======== DATA TO EXAMINE ========

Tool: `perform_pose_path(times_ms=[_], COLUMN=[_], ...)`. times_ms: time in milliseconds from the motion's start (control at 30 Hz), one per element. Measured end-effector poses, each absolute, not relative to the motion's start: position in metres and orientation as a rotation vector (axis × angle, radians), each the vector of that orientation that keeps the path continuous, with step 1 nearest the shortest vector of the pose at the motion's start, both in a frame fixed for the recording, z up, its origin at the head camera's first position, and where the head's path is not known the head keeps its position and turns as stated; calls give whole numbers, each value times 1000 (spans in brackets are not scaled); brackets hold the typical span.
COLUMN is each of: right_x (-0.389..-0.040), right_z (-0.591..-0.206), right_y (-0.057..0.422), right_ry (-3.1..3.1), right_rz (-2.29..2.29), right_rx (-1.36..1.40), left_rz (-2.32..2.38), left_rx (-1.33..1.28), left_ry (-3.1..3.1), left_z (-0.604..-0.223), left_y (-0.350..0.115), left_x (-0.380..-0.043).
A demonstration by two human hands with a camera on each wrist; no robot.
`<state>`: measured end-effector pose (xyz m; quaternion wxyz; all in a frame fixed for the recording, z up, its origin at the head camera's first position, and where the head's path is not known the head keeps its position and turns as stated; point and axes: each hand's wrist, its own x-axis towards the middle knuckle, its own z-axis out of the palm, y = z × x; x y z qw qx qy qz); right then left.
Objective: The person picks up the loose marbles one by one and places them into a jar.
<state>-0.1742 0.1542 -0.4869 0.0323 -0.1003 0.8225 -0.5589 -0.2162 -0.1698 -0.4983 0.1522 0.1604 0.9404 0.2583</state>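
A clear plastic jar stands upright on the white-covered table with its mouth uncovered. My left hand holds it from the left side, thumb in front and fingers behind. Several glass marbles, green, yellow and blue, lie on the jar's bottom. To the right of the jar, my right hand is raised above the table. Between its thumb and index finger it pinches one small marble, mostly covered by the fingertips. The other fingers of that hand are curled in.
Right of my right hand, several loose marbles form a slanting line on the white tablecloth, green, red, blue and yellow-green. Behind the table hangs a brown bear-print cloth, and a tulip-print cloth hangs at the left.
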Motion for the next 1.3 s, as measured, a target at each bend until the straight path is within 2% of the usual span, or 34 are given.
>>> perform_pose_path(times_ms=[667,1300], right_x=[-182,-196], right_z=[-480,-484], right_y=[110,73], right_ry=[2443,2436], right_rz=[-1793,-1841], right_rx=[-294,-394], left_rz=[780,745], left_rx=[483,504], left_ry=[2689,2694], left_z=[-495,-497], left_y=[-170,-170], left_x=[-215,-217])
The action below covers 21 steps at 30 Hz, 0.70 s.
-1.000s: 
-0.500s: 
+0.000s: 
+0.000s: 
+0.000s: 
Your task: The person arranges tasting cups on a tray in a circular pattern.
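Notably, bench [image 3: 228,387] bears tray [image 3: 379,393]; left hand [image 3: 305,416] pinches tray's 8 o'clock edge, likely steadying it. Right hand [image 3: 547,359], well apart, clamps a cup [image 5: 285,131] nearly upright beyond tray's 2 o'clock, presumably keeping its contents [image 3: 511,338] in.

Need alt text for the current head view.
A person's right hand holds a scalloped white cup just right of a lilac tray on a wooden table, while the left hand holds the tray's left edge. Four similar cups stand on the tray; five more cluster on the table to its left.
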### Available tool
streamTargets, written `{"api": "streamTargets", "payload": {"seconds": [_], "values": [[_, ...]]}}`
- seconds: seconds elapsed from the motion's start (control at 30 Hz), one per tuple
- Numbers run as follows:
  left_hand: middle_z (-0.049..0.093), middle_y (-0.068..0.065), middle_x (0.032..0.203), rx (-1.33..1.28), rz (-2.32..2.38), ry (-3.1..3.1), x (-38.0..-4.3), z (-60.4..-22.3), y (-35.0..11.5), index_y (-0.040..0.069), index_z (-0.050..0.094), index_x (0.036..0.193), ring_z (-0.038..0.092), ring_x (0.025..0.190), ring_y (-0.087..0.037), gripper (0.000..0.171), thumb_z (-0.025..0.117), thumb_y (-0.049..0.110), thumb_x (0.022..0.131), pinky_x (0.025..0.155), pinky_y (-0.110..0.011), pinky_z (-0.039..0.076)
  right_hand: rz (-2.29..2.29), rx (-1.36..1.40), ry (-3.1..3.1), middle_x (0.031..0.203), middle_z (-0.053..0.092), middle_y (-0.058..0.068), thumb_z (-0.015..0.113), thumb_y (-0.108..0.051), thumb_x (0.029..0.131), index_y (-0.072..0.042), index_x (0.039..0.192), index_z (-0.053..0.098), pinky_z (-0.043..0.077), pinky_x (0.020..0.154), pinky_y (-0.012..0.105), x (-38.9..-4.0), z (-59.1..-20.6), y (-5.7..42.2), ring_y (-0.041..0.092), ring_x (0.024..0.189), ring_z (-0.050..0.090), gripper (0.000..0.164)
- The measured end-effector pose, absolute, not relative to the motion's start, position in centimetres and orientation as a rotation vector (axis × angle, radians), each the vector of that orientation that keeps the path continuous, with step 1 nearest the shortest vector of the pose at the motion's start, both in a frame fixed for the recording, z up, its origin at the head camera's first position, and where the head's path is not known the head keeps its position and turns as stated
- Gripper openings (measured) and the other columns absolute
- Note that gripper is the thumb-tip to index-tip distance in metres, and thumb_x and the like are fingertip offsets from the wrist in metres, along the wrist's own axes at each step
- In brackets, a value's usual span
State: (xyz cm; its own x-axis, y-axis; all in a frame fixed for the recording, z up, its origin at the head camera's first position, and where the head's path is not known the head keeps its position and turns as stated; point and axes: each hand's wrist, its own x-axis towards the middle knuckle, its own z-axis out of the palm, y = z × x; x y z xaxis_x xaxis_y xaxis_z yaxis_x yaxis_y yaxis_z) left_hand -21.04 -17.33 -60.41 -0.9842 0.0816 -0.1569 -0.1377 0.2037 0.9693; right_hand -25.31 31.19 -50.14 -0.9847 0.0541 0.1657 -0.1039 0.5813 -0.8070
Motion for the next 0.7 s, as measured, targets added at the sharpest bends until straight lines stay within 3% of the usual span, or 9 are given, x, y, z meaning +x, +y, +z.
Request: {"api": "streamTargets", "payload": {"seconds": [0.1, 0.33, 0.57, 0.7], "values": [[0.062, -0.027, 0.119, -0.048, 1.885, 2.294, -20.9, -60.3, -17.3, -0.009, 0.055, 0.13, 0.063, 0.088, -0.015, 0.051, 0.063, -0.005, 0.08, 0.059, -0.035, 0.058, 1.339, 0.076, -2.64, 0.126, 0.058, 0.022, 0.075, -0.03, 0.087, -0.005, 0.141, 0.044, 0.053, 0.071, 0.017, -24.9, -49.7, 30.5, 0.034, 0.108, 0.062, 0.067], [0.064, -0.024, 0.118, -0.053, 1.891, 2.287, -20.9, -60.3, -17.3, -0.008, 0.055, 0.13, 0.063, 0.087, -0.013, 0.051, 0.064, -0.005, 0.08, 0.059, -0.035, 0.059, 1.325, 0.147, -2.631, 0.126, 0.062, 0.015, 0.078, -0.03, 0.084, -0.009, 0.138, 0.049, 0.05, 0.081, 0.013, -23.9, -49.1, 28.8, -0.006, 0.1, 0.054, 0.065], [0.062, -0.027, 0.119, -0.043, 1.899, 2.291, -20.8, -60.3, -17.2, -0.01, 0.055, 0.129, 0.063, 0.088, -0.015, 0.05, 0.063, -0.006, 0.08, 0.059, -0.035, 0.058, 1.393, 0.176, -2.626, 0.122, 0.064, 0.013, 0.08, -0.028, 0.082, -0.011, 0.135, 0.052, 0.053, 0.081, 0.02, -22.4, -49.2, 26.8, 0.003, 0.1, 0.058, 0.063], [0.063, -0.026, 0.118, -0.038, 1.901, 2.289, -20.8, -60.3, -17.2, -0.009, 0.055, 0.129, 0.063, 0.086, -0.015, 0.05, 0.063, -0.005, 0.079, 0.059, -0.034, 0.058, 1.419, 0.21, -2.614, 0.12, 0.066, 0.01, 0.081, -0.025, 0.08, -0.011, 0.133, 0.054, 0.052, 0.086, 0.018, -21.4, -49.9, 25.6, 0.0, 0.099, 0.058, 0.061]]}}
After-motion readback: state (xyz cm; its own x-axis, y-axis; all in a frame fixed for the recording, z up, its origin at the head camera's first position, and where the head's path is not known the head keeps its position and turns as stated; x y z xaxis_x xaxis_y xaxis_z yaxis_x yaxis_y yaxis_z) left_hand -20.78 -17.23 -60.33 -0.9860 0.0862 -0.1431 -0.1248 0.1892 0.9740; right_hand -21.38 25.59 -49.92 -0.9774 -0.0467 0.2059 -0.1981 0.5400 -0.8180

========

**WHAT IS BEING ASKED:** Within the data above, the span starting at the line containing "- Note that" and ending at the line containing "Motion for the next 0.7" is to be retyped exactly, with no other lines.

**TASK RESPONSE:**
- Note that gripper is the thumb-tip to index-tip distance in metres, and thumb_x and the like are fingertip offsets from the wrist in metres, along the wrist's own axes at each step
- In brackets, a value's usual span
State: (xyz cm; its own x-axis, y-axis; all in a frame fixed for the recording, z up, its origin at the head camera's first position, and where the head's path is not known the head keeps its position and turns as stated; point and axes: each hand's wrist, its own x-axis towards the middle knuckle, its own z-axis out of the palm, y = z × x; x y z xaxis_x xaxis_y xaxis_z yaxis_x yaxis_y yaxis_z) left_hand -21.04 -17.33 -60.41 -0.9842 0.0816 -0.1569 -0.1377 0.2037 0.9693; right_hand -25.31 31.19 -50.14 -0.9847 0.0541 0.1657 -0.1039 0.5813 -0.8070
Motion for the next 0.7 s, as measured, targets added at the sharpest bends until straight lines stay within 3% of the usual span, or 9 are given, x, y, z meaning +x, +y, +z.

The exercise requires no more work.